Mainstream rivals have since raced to catch up and develop battery-powered vehicles. BMW launched its first electric car, the i3, in 2013 while Porsche unveiled its first all-electric sports car in September.
But while petrol is on its way out as a fuel source, its replacement is not yet certain, Neumann added. "That is the million-dollar question. Everybody is thinking now that it is electric, but I also see alternatives. For example the fuel cell."
Neumann spoke to Dezeen at Design Miami in Florida last week, where the brand presented its forthcoming E-tron Quattro electric sport-utility vehicle.
This will be the German car brand's first all-electric car when it goes on sale in 2018. Yet Audi is hedging its bets, and will also next year showcase a version powered by fuel cells, which convert energy from fuels such as hydrogen into electricity via a chemical reaction rather than combustion.
Audi is also joining Tesla, Google, Apple and others by developing concepts for driverless cars, adapting its RS 7 performance cars to travel at speed around race tracks without a driver.
Sven Schuwirth, vice president of brand strategy and digital business at the brand, told Dezeen last month that autonomous vehicles could "disrupt the entire business of domestic flights" as business travellers sleep in their cars rather than fly.
This year Audi was celebrating its 10th year as a sponsor of Design Miami, this time teaming up with Swedish design collective Humans Since 1982, who created an installation of four monumental arc lights to highlight the E-tron Quattro.
Neumann, who looks after Audi's presence at car shows and exhibitions as well as cultural sponsorships, has steered Audi's association with the design world over the past decade.
He believes that design is the most important factor in the development of cars. "My personal opinion is that design is the most important topic that we have for the future," he said. "It is the most important selling proposition."

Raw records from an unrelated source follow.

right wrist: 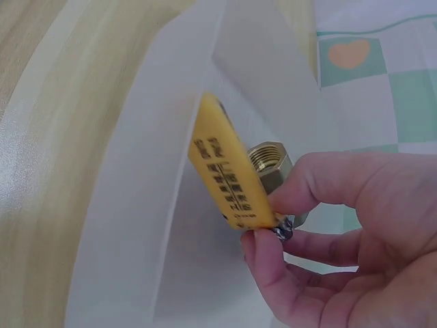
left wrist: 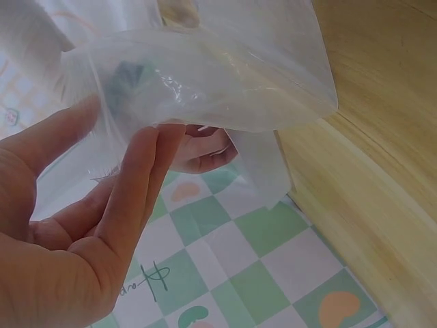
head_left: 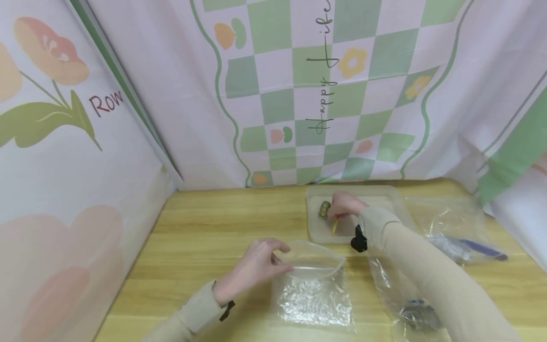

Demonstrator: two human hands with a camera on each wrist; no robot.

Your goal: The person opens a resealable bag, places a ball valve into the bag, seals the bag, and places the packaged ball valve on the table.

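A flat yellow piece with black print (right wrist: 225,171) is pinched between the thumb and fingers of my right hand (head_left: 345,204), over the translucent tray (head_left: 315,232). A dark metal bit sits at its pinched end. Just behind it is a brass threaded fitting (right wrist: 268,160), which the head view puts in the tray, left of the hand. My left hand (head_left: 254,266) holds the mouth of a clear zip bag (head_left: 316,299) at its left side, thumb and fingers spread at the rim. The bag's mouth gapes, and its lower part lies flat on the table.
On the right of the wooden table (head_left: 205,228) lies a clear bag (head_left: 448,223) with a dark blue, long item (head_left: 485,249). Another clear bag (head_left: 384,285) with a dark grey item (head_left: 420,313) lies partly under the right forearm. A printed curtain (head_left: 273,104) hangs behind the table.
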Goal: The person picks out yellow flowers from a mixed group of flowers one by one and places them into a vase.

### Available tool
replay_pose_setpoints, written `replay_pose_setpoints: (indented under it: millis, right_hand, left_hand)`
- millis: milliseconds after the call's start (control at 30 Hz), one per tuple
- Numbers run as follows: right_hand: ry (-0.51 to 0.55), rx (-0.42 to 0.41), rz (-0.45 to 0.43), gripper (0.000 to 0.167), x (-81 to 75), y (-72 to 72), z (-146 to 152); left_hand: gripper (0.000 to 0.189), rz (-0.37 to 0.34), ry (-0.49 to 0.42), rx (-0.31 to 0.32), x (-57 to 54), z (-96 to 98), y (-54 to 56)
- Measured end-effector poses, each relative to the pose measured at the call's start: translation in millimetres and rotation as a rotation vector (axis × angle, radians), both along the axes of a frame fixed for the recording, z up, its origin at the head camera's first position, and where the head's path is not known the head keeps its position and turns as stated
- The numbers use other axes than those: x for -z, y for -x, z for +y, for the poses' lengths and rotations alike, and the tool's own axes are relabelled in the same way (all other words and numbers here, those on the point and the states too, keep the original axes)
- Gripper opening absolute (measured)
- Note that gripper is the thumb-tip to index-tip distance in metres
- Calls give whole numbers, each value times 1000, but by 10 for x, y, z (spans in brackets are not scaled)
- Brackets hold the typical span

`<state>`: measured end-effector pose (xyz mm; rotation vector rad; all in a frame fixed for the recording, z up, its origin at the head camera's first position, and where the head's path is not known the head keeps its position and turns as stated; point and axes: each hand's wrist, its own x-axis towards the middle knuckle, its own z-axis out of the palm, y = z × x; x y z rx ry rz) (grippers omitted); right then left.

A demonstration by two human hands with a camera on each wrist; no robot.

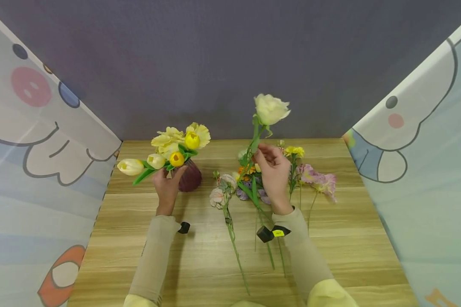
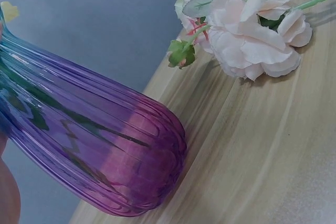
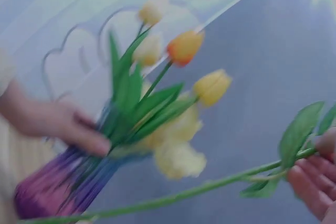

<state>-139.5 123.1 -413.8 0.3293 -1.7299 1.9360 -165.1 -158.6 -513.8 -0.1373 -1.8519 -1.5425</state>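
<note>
My left hand [image 1: 166, 187] grips the neck of a ribbed glass vase [image 2: 115, 135], which shades from blue at the top to purple and pink at the base. Out of it rise white and yellow tulips [image 3: 185, 47] and ruffled pale yellow flowers [image 1: 169, 138], their dark stems showing through the glass. To the right, my right hand [image 1: 274, 175] pinches the leafy green stem [image 3: 205, 186] of a white rose [image 1: 270, 109]. This rose is held bloom up above the table, apart from the vase, and its bloom is out of the right wrist view.
Pale pink roses [image 2: 252, 35] lie on the wooden table [image 1: 207, 264] between the hands. Further right are orange and purple blooms, a yellow flower [image 1: 294, 151] and lilac flowers [image 1: 319, 179]. A dark panel [image 1: 230, 64] stands behind, with cartoon-printed cloth at both sides.
</note>
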Motion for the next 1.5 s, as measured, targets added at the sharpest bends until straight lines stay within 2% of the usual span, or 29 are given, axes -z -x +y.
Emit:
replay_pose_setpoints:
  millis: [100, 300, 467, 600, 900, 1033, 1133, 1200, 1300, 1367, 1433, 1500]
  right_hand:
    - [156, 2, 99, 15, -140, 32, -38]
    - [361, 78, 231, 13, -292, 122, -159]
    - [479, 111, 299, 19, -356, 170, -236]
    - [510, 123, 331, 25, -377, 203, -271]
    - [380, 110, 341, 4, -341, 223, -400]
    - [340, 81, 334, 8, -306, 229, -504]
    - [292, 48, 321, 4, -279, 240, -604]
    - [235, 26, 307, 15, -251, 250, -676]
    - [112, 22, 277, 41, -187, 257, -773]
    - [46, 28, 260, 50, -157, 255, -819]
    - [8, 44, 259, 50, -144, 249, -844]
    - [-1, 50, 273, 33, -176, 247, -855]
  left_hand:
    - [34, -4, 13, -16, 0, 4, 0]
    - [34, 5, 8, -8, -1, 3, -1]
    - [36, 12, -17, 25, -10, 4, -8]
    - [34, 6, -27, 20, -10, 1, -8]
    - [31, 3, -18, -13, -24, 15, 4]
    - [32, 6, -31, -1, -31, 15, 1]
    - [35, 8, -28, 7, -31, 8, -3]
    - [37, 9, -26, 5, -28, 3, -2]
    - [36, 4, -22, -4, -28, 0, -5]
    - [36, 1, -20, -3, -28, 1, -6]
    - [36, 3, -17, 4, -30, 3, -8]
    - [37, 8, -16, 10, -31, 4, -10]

Customers engage more with the way car looks than with its performance, he said, which is usually a secondary consideration once the buyer has been seduced by the aesthetics. " If you dislike a car from the way it looks, you do not even consider buying it," he said.
Neumann has worked with many leading designers to interpret the Audi brand at design events, commissioning Kram/Weisshaar to create the Outrace installation in Trafalgar Square in London in 2010, and hiring Konstantin Grcic to build a pavilion made of Audi TT parts at Design Miami in Basel in 2014.
However he would never let industrial designers loose on the cars themselves, he said. "Not the cars, not the cars. The cars are something we are going to provide. We have to be very careful".
Instead, car design should be left to car designers, he said, who are naturally conservative due to the safety, production and performance constraints they have to work within.
"When Mercedes decided to work with Armani, I didn't like it at all," he said, revealing that musician Pharrell Williams approached Audi last year about collaborating on a vehicle, but was turned down.
"Pharrell Williams asked: 'Can I do something with your car?' And honestly if I wanted to keep my job, I had to say no."
The E-tron Quattro is one of the first vehicles completely designed by Marc Lichte, Audi's new head of design. Lichte has introduced changes including more muscular wheel arches to reinforce the four-wheel-drive nature of the Quattro range, and a new grille shape that moves away from the horizontal "singleframe" air intake that has characterised Audis since the early 2000s.
"It was much smaller and higher, and now you see what he did, he completely stretched it in the horizontal way," Neumann explained.